Gas saving ideas from a cheap frog
The increased cost of reaching our wilderness destinations is dramatically affected by the rising prices for gasoline (petrol). Rather than cancel trips or limit travel to less remote venues, here are some ideas from Kermit to decrease the impact on your pocket book. A 10% improvement is not unrealistic and can amount to a lot on a $70 fill-up.
Maintain tire pressure
Low pressure will cause considerable increase in fuel consumption, not to mention reducing tire life. Follow the manufacturer’s recommendations on the inside of the driver’s side door. You may want to err a few pounds on the high side as under pressure has greater problems than over pressure. HINT. Tire pressure must be checked before driving and while tires are still cool, If you don’t have a compressor, put in a little extra pressure in them at the service center and then lower the pressure to the desired amount in the morning before starting out.
Keep the air filter clean
Like me, most people ignore regularly changing the air filter. Check your owner’s manual for recommended changing frequency.
Change spark plugs
Again, check your owner’s manual. Most new cars can go 100,000 miles (160,000 KM) on a good set of spark plugs.
Clean the fuel system
It is important to have the fuel injection system cleaned as recommended by the manufacturer. Also, avoid discount gasolines as they are sold at a discount because they do not meet the standards of major brand products. Contaminents will leave deposits on the intake valves and in the fuel injectors.
Keep your left foot off the brake. Plan ahead and avoid sudden or unnecessary braking. If the traffic signal ahead is red, get your foot off the gas early. Watch ahead for slowing traffic. Plan ahead when changing lanes to avoid disengaging the speed control.
Use the speed control when on the highway
Maintaining consistent driving speed is as important as driving at a slower speed.

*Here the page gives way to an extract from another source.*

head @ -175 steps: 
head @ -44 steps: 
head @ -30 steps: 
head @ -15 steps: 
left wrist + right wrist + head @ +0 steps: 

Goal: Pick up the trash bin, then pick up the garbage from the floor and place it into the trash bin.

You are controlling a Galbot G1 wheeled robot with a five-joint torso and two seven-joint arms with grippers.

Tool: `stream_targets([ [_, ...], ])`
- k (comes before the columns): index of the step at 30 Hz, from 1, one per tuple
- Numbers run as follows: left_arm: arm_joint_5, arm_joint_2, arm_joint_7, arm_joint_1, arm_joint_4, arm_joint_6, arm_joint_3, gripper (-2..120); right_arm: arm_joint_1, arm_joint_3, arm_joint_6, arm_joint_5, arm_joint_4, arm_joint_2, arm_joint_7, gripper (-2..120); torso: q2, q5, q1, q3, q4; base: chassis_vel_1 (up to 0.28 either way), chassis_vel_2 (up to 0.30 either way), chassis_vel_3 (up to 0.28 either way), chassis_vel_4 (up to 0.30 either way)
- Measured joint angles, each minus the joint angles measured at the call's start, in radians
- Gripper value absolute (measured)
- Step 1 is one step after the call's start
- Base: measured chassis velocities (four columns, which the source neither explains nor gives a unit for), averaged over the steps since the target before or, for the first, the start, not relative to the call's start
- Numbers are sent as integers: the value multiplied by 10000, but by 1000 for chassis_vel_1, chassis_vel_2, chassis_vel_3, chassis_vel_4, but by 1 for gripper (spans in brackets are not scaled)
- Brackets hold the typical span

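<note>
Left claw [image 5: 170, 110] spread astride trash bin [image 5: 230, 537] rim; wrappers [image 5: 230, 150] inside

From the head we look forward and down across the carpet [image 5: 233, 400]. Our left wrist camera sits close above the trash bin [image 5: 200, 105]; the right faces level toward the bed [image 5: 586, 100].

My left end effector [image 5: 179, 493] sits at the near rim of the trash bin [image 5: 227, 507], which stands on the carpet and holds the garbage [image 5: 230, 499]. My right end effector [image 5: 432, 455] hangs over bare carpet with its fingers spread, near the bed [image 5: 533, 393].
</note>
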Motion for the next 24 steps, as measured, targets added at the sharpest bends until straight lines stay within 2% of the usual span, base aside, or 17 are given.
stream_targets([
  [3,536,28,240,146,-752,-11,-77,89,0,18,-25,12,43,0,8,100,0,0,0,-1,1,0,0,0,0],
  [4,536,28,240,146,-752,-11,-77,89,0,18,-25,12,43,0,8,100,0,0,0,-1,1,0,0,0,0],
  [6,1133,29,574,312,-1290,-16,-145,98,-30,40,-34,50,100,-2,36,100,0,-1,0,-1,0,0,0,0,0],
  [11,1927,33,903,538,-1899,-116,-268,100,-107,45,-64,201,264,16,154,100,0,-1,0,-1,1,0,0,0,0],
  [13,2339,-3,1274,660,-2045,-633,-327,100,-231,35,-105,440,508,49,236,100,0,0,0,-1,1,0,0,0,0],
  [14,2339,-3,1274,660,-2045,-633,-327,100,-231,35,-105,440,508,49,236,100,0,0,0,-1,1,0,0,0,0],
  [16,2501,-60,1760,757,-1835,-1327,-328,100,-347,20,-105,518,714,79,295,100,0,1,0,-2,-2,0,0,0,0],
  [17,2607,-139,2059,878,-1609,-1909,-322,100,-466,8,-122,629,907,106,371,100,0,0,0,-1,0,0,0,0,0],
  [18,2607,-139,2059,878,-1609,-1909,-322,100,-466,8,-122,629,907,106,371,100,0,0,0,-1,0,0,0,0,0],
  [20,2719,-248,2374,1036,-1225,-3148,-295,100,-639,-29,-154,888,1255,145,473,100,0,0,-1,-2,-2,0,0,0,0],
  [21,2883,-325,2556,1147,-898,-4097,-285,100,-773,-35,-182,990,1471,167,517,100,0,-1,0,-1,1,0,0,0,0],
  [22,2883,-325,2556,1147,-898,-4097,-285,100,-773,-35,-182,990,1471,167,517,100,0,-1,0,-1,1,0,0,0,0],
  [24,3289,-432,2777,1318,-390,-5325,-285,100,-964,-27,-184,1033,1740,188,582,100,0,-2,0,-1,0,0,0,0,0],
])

Slower speed reduces friction and increases efficiency during highway driving. I don't follow this advice myself. My Pacifica minivan gets 30 MPG even at speeds above 70 MPH.
Avoid fast acceleration
This is most important in stop-and-start city driving.
Other useful tips
In the past I pre-measured bulk drink mixes and put them into Zip-lock plastic bags. I then mixed them in a 2 liter nalgene bottle for the whole group. Since drink mix comes in 1 liter or 1 quart sizes I now put the drink mix on the individual camper's checklist and let each one choose and mix their own. It saves me the space of a 2 liter bottle, reduces cost and the trouble of pre-measuring.
You might want to try using corn bread mix instead of corn meal. This gives the same texture but adds sweetness to the fish. My groups love it
Over the years Kermit has won great acclaim for his margarita recipe. With the many requests for the recipe it is being published here for your convenience. For preparation in your kitchen at home you will need the following items:
Blender, Ice, Real Lemon juice, Triple Sec or Orange Liqueur, Rum, Tequila, sugar or Cane Syrup and Frozen Limeade.
I can't imagine the pioneers crossing the country without paper towels. I had difficulty trying to pack a paper towel roll and protect it from water. I started pulling the towels off the roll, folding them over and putting them into a zip-lock plastic bags. These fit easily into the plastic food buckets and can be distributed among several buckets if desired.